I could respond to this from a lot of angles: the fact that I teach my students annotating practices—yes, write in your books, people; the fact that you can reread a book and find something totally different in it; the fact that anyone who reads regularly, even for recreation, would get tired of only thirty books; the fact that bookshelves exist to keep more than thirty books in a tidy and aesthetically satisfying manner; I could go on.
But to anyone who actually likes books, those reasons are obvious. What may be less obvious is the problematic nature of selecting books, valuing books, solely based on “joy” or any kind of positive tingle.
Yesterday, I finally finished a book that had been on my “to be read” pile a long time: The Hate U Give by Angie Thomas. Ever since this Black Lives Matter-inspired young adult novel was published in 2017, I felt I should read it. The reviews were excellent. People found it challenging, important, powerful. I put it off, simply, because I knew it would be hard to read. And it was. It was also excellent: not merely a “worthy” book, but a good one.
Make no mistake, though—this is a book about trauma and howling injustice. If I touched the cover of The Hate U Give and felt a tingle of joy, I’d be a terrible person.
By all means, give away books. Give away that book with the ending so stupid that you threw it against the wall. Give away that book with the great cover that turned out painfully banal. Give away your outdated how-to-guides and the cookbooks you haven’t looked at in years because… the Internet. But keep the books that make you think, that expand your imagination, that give a work out to your compassion muscles.
Yes, keep the books you want to hug like an old friend, too. But you’re not wasting house space by giving some of it to a book you didn’t really like but want to try again when you’re older, and a book that you still haven’t got up the courage to read, because you know you ought to and someday, darn it, you will.

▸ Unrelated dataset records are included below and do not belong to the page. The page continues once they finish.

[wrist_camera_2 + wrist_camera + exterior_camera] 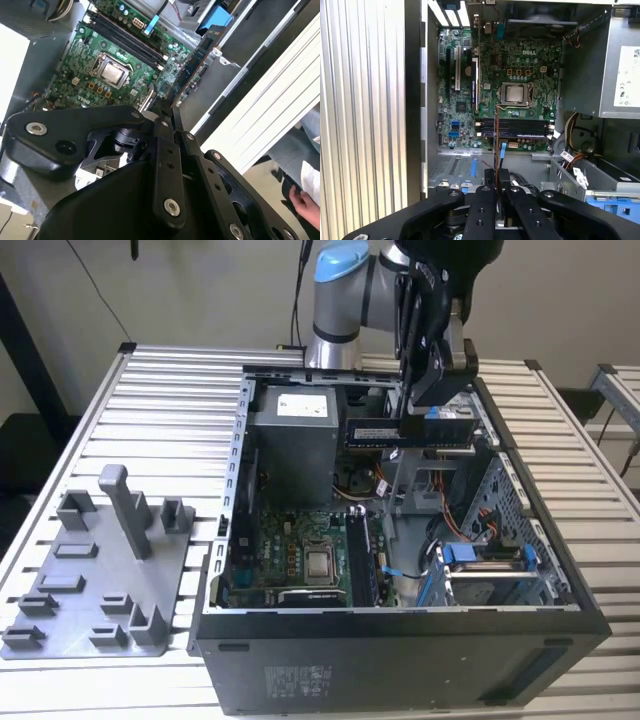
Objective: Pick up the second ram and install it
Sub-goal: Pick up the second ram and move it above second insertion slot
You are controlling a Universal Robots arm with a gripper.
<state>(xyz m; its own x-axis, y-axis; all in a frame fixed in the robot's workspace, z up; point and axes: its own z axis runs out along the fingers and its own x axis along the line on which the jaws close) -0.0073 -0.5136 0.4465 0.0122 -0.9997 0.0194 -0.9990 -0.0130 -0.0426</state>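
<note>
The second ram, a long dark circuit-board stick with a pale label, hangs level above the open computer case, in front of the grey power-supply box. My gripper is shut on its end nearest the exterior view's right. In the first wrist view the ram shows edge-on, reaching out from the gripper over the motherboard's memory slots. The second wrist view has the stick slanting away from the gripper, to one side of the slots.
A grey fixture tray with upright posts lies on the slatted table at the exterior view's left. The case walls, a drive cage with blue parts and loose cables crowd the inside. A person's hand shows beyond the table.
</note>
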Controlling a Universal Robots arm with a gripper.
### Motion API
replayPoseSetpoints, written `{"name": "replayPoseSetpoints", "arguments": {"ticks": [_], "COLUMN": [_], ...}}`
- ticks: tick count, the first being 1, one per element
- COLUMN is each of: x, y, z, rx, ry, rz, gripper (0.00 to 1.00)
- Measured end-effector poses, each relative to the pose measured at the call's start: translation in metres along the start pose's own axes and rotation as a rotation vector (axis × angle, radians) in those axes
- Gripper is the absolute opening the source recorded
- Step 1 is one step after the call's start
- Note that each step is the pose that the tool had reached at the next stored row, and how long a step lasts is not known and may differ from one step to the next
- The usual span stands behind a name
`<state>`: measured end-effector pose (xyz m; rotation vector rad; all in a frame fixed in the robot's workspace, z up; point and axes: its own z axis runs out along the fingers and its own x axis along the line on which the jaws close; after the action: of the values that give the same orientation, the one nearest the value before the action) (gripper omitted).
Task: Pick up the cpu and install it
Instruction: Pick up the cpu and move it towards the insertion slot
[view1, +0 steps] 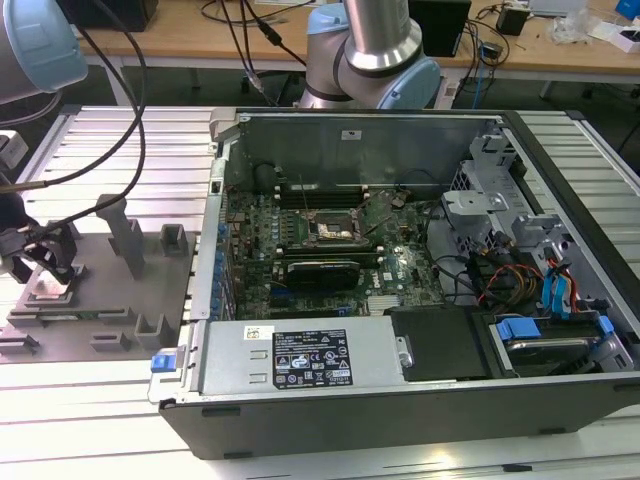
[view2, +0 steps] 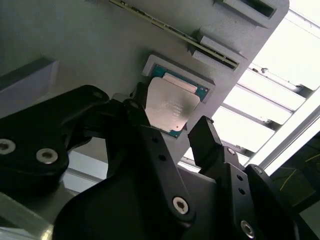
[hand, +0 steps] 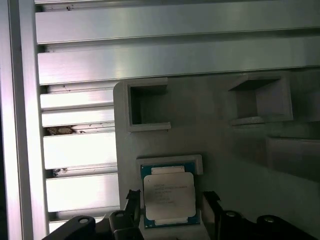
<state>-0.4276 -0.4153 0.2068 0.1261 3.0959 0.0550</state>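
Second wrist view: pincer (view2: 169, 116) straddles cpu (view2: 172, 104); tray (view2: 75, 45) beneath.

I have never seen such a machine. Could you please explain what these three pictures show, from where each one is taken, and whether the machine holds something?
It is one robot arm with a grasping tool at its end. The exterior view comes from a camera standing off the arm. Both wrist views come from cameras riding near the tool. On the ribbed metal table stand a grey tray and an open computer case. A small silvery chip lies in a pocket of the tray. The tool is open, with one finger on each side of the chip, so nothing is held yet.
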Motion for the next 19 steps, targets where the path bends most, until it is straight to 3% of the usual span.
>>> {"name": "replayPoseSetpoints", "arguments": {"ticks": [14,19], "x": [0.0002,0.0004], "y": [-0.0001,-0.0003], "z": [0.0040,0.0090], "rx": [0.0000,-0.0003], "ry": [0.0000,0.0001], "rz": [0.000,0.000], "gripper": [0.60,0.60]}}
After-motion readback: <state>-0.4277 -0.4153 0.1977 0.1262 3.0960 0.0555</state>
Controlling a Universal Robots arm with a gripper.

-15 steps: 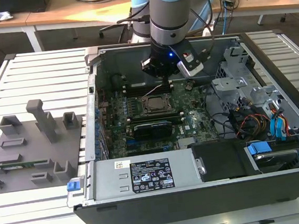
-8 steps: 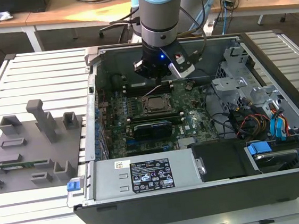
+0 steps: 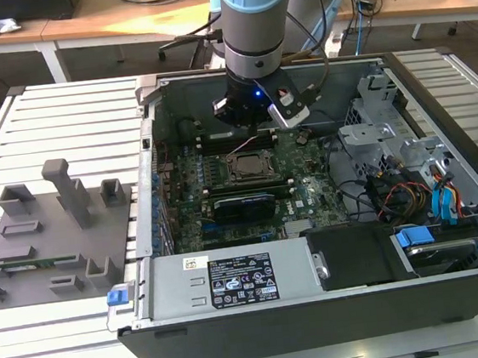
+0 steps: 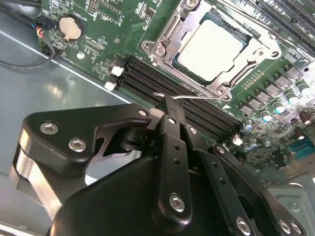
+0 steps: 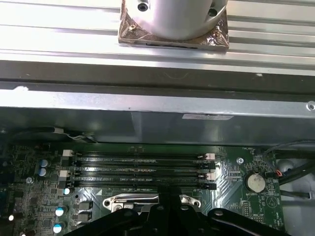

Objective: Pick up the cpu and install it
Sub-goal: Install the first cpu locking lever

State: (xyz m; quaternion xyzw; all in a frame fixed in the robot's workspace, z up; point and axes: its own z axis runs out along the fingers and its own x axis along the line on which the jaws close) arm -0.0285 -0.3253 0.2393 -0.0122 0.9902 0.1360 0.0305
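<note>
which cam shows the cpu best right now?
Second wrist view: the cpu sits in the socket frame, its pale top plain and unobstructed, just beyond the gripper. In the exterior view it is a small square on the motherboard, below the arm.

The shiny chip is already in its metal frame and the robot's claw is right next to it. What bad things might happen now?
1. The gripper sits right by the thin wire lever of the socket frame; a slip might bend it.
2. The cpu lies in the frame; a bump could perhaps shift it.
3. The memory slots run just under the fingers and might get scraped.
</note>
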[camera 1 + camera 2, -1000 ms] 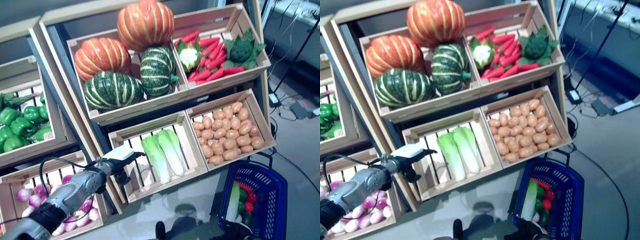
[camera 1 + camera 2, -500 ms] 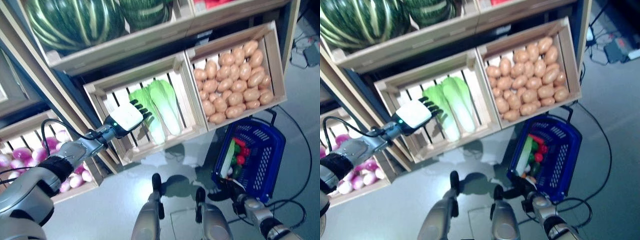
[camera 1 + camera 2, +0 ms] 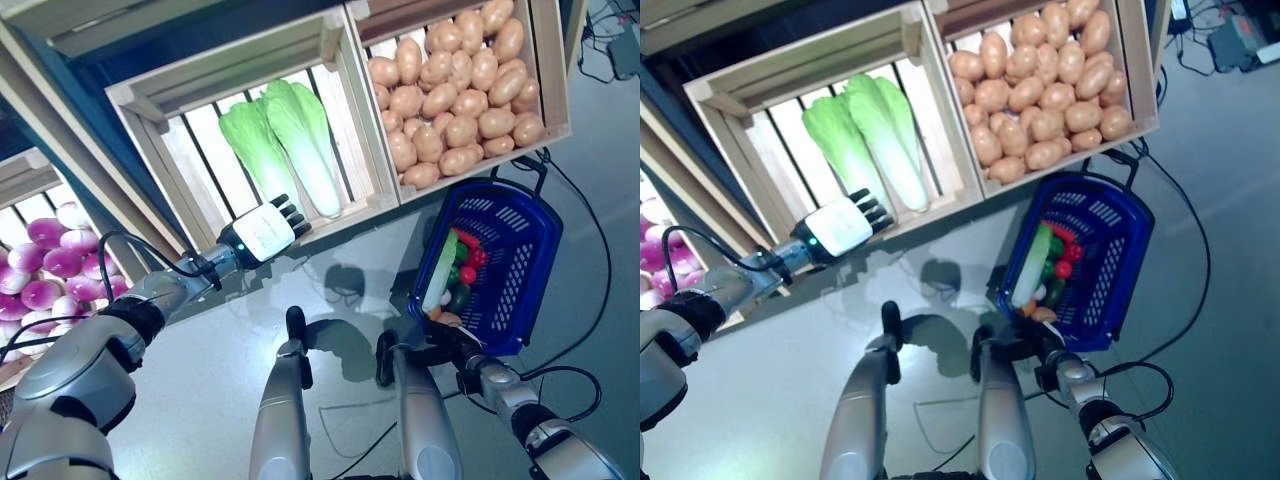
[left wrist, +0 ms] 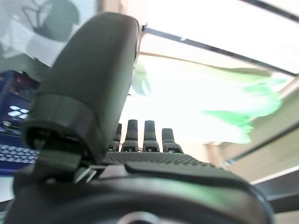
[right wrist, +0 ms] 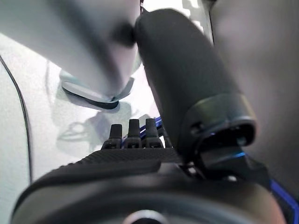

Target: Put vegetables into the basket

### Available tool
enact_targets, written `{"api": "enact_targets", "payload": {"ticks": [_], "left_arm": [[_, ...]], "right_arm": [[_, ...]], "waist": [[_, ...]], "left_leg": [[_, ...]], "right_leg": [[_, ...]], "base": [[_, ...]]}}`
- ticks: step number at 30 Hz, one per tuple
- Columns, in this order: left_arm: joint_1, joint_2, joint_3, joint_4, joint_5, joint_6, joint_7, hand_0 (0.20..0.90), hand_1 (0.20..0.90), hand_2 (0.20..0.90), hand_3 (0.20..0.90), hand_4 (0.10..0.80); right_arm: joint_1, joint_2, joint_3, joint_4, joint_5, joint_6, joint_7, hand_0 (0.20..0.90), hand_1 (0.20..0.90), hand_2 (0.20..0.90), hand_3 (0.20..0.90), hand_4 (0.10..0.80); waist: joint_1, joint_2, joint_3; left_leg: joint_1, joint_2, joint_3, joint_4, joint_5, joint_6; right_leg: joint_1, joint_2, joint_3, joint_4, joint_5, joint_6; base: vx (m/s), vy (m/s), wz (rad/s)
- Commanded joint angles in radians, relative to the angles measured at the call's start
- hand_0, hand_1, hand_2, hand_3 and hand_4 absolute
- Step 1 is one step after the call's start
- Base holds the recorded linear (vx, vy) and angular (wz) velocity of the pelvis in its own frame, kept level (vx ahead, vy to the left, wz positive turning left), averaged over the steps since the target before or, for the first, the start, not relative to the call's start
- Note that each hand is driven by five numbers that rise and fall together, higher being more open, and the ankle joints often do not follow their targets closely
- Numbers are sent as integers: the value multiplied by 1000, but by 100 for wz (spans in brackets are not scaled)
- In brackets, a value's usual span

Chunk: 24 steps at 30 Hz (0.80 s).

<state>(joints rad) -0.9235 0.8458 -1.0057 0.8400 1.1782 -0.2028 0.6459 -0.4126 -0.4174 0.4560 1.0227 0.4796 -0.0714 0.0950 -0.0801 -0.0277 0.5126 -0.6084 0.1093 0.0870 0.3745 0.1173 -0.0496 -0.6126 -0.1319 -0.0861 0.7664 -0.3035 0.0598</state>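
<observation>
Blue plastic basket (image 3: 520,260), latticed walls, mixed vegetables (image 3: 455,275) inside

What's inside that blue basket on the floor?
The blue basket holds a long pale green vegetable, some red pieces and a dark green one. Whatever lies beneath them is covered. The right robot hand is at its rim.

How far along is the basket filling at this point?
Partly done: the blue basket on the floor already holds several vegetables, a long pale green one plus red and green pieces. In hand: the left hand reaches empty, fingers straight, toward the two cabbages in their crate. The right hand is at the basket's near rim; its grip is unclear. Left: grasp a cabbage and carry it to the basket.
</observation>
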Motion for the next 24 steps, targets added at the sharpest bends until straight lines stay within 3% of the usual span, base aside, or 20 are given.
{"api": "enact_targets", "payload": {"ticks": [1, 9, 16, 24], "left_arm": [[-170, 12, 59, 4, 19, 41, 83, 900, 900, 900, 900, 800], [-198, 4, 56, 26, 66, 90, 72, 900, 900, 900, 900, 800], [-230, 7, 66, 52, 132, 179, 76, 900, 900, 900, 900, 800], [-250, 32, 68, 34, 209, 196, 17, 900, 900, 900, 900, 800]], "right_arm": [[6, -62, -14, -32, 16, -12, -52, 900, 900, 900, 900, 800], [15, -73, -33, -60, 38, -33, -63, 900, 900, 900, 900, 800], [27, -80, -38, -102, 60, -31, -83, 900, 900, 900, 900, 800], [47, -86, -51, -125, 87, -36, -95, 900, 900, 900, 900, 800]], "waist": [[-8, 6, 7], [-18, -1, 7], [-26, -7, 7], [-33, 1, 7]], "left_leg": [[-34, 19, -24, 248, -251, -27], [-95, 17, -23, 303, -278, -23], [-148, 17, -20, 337, -294, -17], [-184, 13, -21, 368, -308, -16]], "right_leg": [[10, -11, 19, -101, 122, -4], [-57, -8, 28, -49, 113, 0], [-121, -4, 36, -13, 112, 4], [-162, -10, 38, 18, 108, 5]], "base": [[23, 32, 2], [19, 21, 1], [15, 3, 0], [4, 0, 0]]}}
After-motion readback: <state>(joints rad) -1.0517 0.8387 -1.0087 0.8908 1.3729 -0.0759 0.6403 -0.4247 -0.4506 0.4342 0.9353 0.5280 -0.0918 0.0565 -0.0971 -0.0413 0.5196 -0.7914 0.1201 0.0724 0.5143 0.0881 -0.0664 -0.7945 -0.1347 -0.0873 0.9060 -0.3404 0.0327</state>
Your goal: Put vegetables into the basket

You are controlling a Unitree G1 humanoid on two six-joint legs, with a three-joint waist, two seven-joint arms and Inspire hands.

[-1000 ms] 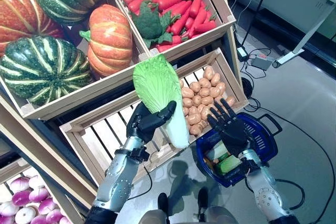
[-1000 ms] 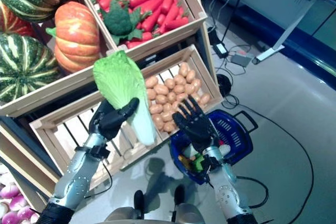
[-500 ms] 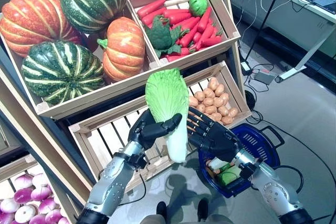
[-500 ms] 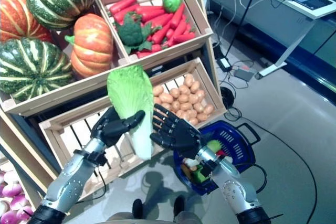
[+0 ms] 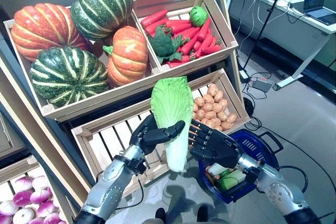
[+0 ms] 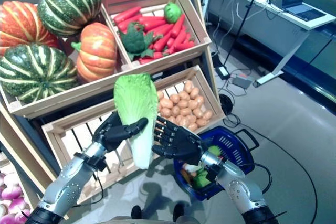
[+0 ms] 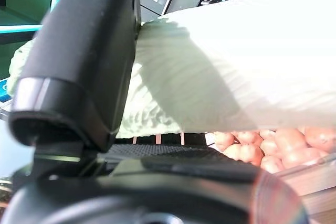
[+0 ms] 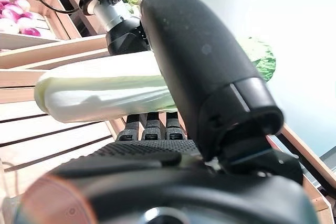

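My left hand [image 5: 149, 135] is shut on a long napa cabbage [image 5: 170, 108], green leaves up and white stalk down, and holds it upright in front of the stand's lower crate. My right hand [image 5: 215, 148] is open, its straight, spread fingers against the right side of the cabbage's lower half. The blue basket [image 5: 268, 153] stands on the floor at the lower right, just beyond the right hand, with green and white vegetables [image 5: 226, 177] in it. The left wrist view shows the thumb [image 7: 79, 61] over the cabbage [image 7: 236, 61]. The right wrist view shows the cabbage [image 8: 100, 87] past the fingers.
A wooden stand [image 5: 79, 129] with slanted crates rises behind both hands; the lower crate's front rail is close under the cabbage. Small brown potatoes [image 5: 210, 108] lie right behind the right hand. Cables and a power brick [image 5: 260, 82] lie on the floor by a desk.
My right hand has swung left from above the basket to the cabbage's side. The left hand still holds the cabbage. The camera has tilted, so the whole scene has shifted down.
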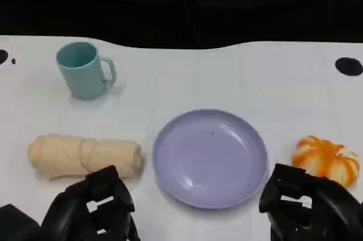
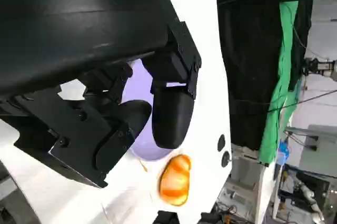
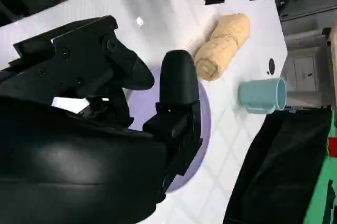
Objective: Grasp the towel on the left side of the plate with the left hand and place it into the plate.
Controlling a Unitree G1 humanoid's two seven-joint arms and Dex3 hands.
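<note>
Towel [image 1: 85,156] lies rolled on the table, just left of the plate [image 1: 210,157], untouched. Left hand [image 1: 93,210] sits near its front edge, empty, fingers apart. Best bet: come down over the roll's middle, wrap across its width, lift clear of the rim, release at plate centre. Right hand [image 1: 309,201] empty, idle by the pumpkin [image 1: 325,159].

A rolled beige towel [image 1: 85,156], a lavender plate [image 1: 210,157], a teal mug [image 1: 84,70] and an orange-and-white pumpkin [image 1: 326,159] are borne by the white table [image 1: 238,76].
</note>
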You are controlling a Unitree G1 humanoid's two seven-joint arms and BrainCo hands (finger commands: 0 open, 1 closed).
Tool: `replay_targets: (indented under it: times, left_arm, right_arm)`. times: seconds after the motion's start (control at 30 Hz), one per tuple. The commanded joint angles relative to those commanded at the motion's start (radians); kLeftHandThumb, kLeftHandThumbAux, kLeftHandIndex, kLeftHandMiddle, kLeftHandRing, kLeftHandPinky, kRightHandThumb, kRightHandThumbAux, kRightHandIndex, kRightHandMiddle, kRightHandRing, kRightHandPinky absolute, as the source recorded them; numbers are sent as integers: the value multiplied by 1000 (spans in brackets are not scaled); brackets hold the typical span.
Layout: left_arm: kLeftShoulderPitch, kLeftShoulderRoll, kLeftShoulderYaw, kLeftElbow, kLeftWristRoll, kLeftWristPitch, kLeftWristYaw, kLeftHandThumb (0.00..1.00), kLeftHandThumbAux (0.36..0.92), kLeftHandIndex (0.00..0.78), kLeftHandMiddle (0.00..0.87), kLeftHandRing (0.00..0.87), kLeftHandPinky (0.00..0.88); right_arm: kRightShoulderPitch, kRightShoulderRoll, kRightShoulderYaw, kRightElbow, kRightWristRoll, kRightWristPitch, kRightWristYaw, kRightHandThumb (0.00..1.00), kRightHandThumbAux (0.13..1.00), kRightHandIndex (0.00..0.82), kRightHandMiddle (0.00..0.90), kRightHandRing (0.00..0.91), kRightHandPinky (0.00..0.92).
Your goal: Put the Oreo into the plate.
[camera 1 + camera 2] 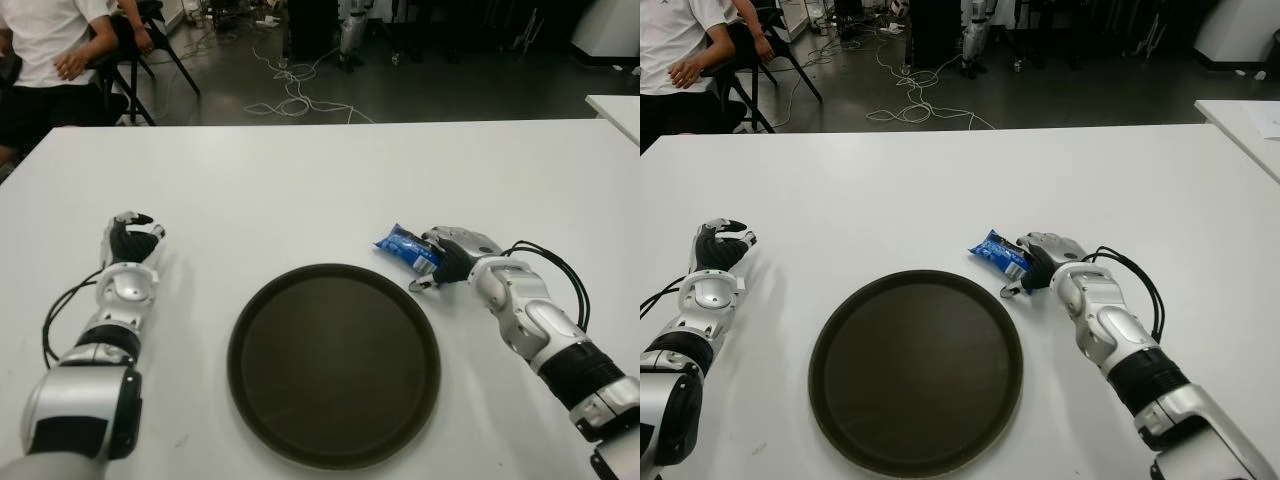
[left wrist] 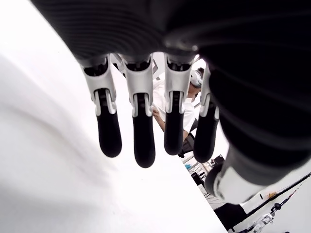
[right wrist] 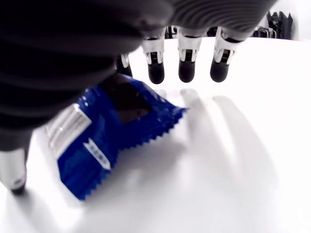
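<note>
— How much room is there around the plate (image 1: 262, 418)?

— Plenty. The dark round plate sits on the white bench (image 1: 330, 180) near its front middle, with bare white surface on every side. The far edge of the bench runs across the view well beyond it, and past that edge there are cables on the floor (image 1: 290, 95) and a seated person (image 1: 50, 45) at the far left.

— And the Oreo pack (image 1: 996, 252)?

— The blue pack lies flat on the bench, just beyond the plate's far right rim and apart from it. It is on the bench, not on the plate.

— Where is the right hand (image 1: 1040, 262) relative to it?

— Directly over the pack's right end. In the right wrist view the palm covers part of the wrapper, the thumb comes down beside it, and three fingers (image 3: 187, 68) hang past its crimped edge without closing on it. The fingers are loosely extended; the hand is over the pack, not gripping it.

— The left hand (image 1: 131, 240)?

— Well to the left of the plate, its fingers (image 2: 142, 141) hanging relaxed and holding nothing.
</note>
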Motion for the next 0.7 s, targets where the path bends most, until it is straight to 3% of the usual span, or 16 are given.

Kondo might agree with me on this, though that’s not how her words are being taken. But I’ll go further. I’ll even say it’s a good idea to seek out books you aren’t excited to read, and something that I, personally, ought to do more of.
It’s easy to slip into a niche, with reading as with anything else. It took the peer pressure of a book club (one I started for this reason) to get me to read The Hate U Give, and other worthwhile but tough reads like Cherie Dimaline’s The Marrow Thieves or Ibi Zoboi’s American Street. It took grad school courses to get me to read books like George Eliot’s Adam Bede or Henry James’s Portrait of a Lady. In case you can’t tell, I tend to gravitate toward comedies. None of these books really zings my joy receptors, but they’re all darn good.
I’m not just saying “we should keep our hard, grim books,” either. Some people loooove their hard, grim books. We all need to get out of our reading comfort zones sometimes, whatever that zone may be. The joy spark is personal, and so is what you side-eye and leave on the shelf.
The best thing I’ve seen referenced by the Great Konmari Book Debate is this article, describing the work of Lebanese-American scholar Nassim Nicholas Taleb. He argues that one’s personal library “should contain as much of what you do not know as your financial means, mortgage rates, and the currently tight real-estate market allows you to put there”; that your unread books should “look at you menacingly.” They serve a crucial purpose: to humble us.
If that sounds unpleasant, keep this is mind: I’m no humility expert, but I do happen to live with one, from whom I’ve learned that intellectual humility isn’t thinking less of your ideas than their true value. It’s the healthy ability to recognize the limitations of your own knowledge. Does it hurt to have a visible reminder? Can’t it even be exciting?
Intellectual humility, for me, isn’t just recognizing all the academic and practical fields of knowledge I’m no expert in. It’s being a Tolkien fan who still hasn’t, um, actually read The Silmarillion. (It sits there, stink-eyeing me.) And it’s being a Victorian literature professor who (am I really going to reveal this in public? guess so!) has only read the comic book version of Wuthering Heights.
The novel’s on my shelf, though. I’m going to read it. Someday.
 Already, by the time of writing, social media has moved on.